Imperfection

Or, the cringiness of being me.

Water condensation on black glass.

There was a brief period – one evening in fact – where I worked as a waitress in a fancy restaurant. I was about 18 at the time, 19 at most, and when I sat down to the interview with the maître de, I fell immediately in awe of her. She was who I wanted to be when I grew up. She was cool and classy. Clothed in all black – it was Melbourne in the 90s, there was no other colour – she had soft blonde hair, bobbed neatly, and she sported a perfectly curated natural look on a fresh, 30-something face. I desperately wanted to be 30-something, even though I hadn’t even reached 20-something. Once during the same era, I scored a massive speeding fine trying to get home in time to watch the ubiquitous show: Thirtysomething. How embarrassing.

My new idol took me on because, without blinking, I’d said that of course I could carry three plates. Which I could – I’d juggled three plates quite regularly in the café where I’d been working for a while, the kind of place where the plates were loaded with chicken schnitzel sandwiches, chips and lasagne from the bain-marie. But the thing about those plates in the café is that they were a normal size. The plates in the fancy restaurant were larger, heavier and impossible to stack confidently upon my feeble 18-something forearm.

Sometime during the evening, with much disappointment and even distress on the part of the maître de (it was busy in the fancy place and I was proving useless), I was relegated to filling up the water glasses. As I went from table to table, some condensation from the jug fell upon the freckled, flabby arm of an older woman – also dressed in black, by the way, with some sequins to boot – and she cried out “She dripped on me!” in the most horrified of tones. And that was it, the end of my employment. I had to drive home, humiliated and unpaid.

It's now 30-something years later and I still cringe when I think of it. It’s one of the many, many imperfections in my past that remind me that I’m lacking. Incompetent. Useless. Incomplete.

I have clients who would beg to differ – those who enjoy working with me and who keep asking me back. I have a family who would beg to differ too, considering how good I am at life admin and cleaning everything up. But I’ve got to accept that I will never be perfect. I will never be enough. I’ll always drip on someone, or something. I’ll always stuff something up.

Do you ever feel like this?

In her book The Gifts of Imperfection, Brené Brown encourages us to embrace our flaws and live wholeheartedly, stepping awkwardly toward authenticity through a maelstrom of vulnerability, arriving eventually at our destination confident, happy and empowered.

Brown talks about the difference between guilt (I did something bad) and shame (I am bad). And this is where I go wrong. My inner narrative says: I dripped, therefore I’m bad.

And so, I turn to wabi-sabi – the Japanese art of imperfection. This worldview teaches us that all of life is imperfect, impermanent and incomplete. Wabi-sabi is derived from Buddhist teachings and it is part of the gracious and delicate nature of Japanese art.

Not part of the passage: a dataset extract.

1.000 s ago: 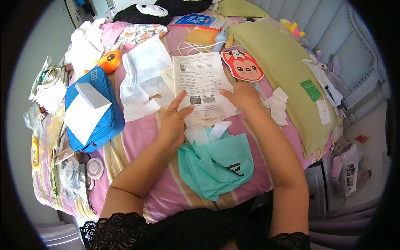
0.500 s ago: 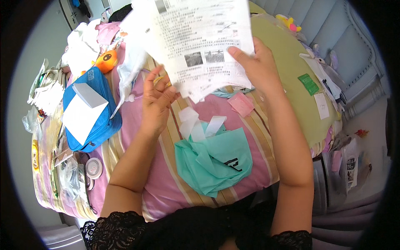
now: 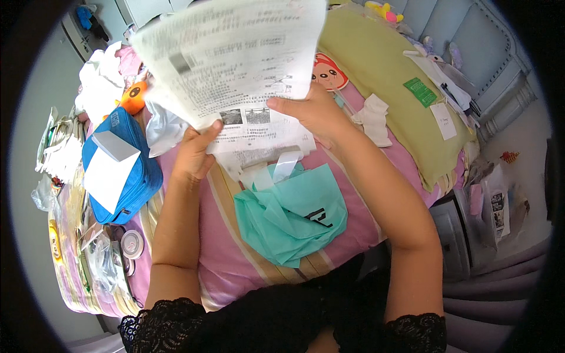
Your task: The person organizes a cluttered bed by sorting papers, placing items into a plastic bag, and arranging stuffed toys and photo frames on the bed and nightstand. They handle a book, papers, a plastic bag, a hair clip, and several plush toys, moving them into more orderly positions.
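Note:
Several printed paper sheets [image 3: 235, 76], with small grey pictures near the lower edge, are held up over the bed. My left hand [image 3: 197, 152] grips their lower left edge, thumb on the front. On the right side my right hand [image 3: 315, 115] pinches them, its thumb also in front; its other fingers are mostly hidden behind. Below the sheets a crumpled mint-green bag [image 3: 294, 215] with white handles lies on the striped bedspread [image 3: 223, 259]. The sheets cover the middle of the bed behind them.
A blue zip case [image 3: 150, 176] with white folded paper [image 3: 115, 176] on it lies at left, near an orange toy [image 3: 134, 97]. Clear plastic bags [image 3: 101, 259] and a round tin [image 3: 132, 244] are at the near left. A green pillow [image 3: 382, 70] lies at right.
My left hand has gone from open fingers beside the sheets to gripping them. The sheets and my right hand have shifted left, uncovering a red cartoon-faced item and a white cloth by the pillow.

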`<move>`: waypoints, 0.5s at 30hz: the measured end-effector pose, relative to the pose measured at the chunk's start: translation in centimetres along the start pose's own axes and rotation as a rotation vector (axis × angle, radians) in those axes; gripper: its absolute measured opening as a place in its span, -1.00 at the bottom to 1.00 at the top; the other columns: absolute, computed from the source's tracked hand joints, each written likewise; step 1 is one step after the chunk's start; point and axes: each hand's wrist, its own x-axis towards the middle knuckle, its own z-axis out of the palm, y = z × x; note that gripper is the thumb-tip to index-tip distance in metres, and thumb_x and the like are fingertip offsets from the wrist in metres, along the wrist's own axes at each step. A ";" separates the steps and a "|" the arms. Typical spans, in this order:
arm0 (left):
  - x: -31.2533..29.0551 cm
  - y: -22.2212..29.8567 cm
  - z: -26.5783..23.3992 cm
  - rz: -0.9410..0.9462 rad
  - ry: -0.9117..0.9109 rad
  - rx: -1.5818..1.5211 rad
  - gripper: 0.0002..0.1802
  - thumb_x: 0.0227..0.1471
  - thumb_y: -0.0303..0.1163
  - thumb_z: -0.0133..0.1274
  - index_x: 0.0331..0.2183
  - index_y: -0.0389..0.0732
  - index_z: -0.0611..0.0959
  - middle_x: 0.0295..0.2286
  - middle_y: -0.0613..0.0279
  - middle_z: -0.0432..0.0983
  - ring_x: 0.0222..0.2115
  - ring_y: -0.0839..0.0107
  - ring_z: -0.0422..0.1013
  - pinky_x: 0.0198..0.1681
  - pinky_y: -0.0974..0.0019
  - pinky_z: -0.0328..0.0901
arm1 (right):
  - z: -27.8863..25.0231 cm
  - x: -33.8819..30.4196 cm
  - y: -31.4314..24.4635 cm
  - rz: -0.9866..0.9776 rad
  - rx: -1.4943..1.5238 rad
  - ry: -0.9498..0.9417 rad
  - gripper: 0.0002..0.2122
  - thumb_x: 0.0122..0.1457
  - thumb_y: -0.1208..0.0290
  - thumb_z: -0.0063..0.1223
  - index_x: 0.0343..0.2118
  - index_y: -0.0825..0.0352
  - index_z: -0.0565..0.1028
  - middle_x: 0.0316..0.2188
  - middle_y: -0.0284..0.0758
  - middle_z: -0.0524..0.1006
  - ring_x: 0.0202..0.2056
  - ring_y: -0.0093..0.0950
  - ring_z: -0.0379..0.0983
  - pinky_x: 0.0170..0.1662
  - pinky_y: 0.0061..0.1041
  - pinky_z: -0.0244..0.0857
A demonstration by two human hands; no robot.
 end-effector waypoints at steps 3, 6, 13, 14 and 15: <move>0.9 -1.0 -2.2 0.135 0.174 0.094 -0.70 0.01 -0.48 0.00 -0.16 -0.30 0.46 -0.24 0.19 0.46 -0.26 0.40 0.40 -0.19 0.35 0.31 | -0.5 -1.2 0.8 -0.104 -0.371 0.136 -0.52 -0.08 0.33 0.16 -0.07 0.39 0.33 -0.14 -0.17 0.41 -0.09 -0.37 0.32 -0.06 -0.42 0.22; 1.8 0.6 -3.1 0.328 0.312 -0.021 -0.76 0.05 -0.55 -0.10 -0.18 -0.36 0.45 -0.27 0.12 0.45 -0.30 0.36 0.42 -0.24 0.36 0.35 | -2.4 -5.3 0.8 -0.189 -0.793 0.029 -0.35 -0.16 0.21 0.23 0.01 0.36 0.22 -0.14 -0.13 0.39 -0.04 -0.28 0.26 -0.02 -0.39 0.17; 1.0 2.9 -2.1 0.189 0.392 -0.040 -0.64 0.10 -0.43 -0.13 -0.10 -0.45 0.32 -0.23 -0.02 0.39 -0.27 0.26 0.41 -0.21 0.28 0.37 | 0.8 -12.1 4.3 0.086 -0.673 -0.161 -0.34 -0.21 0.27 0.25 0.01 0.34 0.25 -0.12 -0.11 0.38 0.00 -0.22 0.25 0.02 -0.34 0.12; 1.2 2.3 -3.1 0.191 0.325 -0.197 -0.62 0.09 -0.41 -0.11 -0.09 -0.45 0.33 -0.29 0.04 0.41 -0.40 0.38 0.42 -0.38 0.44 0.37 | 0.9 -10.9 4.4 0.090 -0.628 -0.064 -0.35 -0.19 0.25 0.23 0.01 0.34 0.25 -0.11 -0.10 0.38 -0.01 -0.22 0.26 0.03 -0.34 0.11; 0.8 2.7 -6.1 0.168 -0.151 -0.439 -0.56 0.08 -0.37 -0.08 -0.05 -0.43 0.30 -0.38 0.11 0.40 -0.60 0.51 0.31 -0.61 0.58 0.20 | 1.5 -9.5 4.6 0.085 -0.562 0.021 -0.36 -0.17 0.24 0.22 0.02 0.34 0.24 -0.11 -0.09 0.38 -0.02 -0.22 0.27 0.03 -0.34 0.11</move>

For example, Kintsugi is the tradition of fixing a crack in a piece of pottery with a form of liquid gold, adding value and beauty to the formerly broken item.

A black Japanese bowl with an uneven shape. It has large cracks in it, fixed with liquid gold.

When we embrace this way of thinking, we can move toward believing that the imperfections make us who we are.

And that’s a beautiful concept. I love the idea of every one of us being incredibly unique, full of chips and cracks. It’s just that sometimes, when I’m stuck in my own head and am getting a bit sick of myself, all I can see are the cracks.

I don’t mean to be all glass-half-empty here. I want to embrace all forms of beauty, to see the good in all experiences, to find the silver lining – all of that. But I want to be realistic too. To say oh God, I fucked things up. And then I want to find a way to just get on with it, imperfections and all. I don’t want to gloss over anything with liquid gold. Or try to be something that I’m not. I’m just a girl, standing in front of her life, knowing nothing and only seeing flaws.

But that’s today. Tomorrow I’ll see sunshine and rainbows again, maybe even flecks of gold. Such is my nature. I’ll keep shifting the lens on my mental kaleidoscope, attempting to find the combination that makes sense to me, that achieves clarity, that pieces together an outlook for my weary little soul. Cracks, drips and all.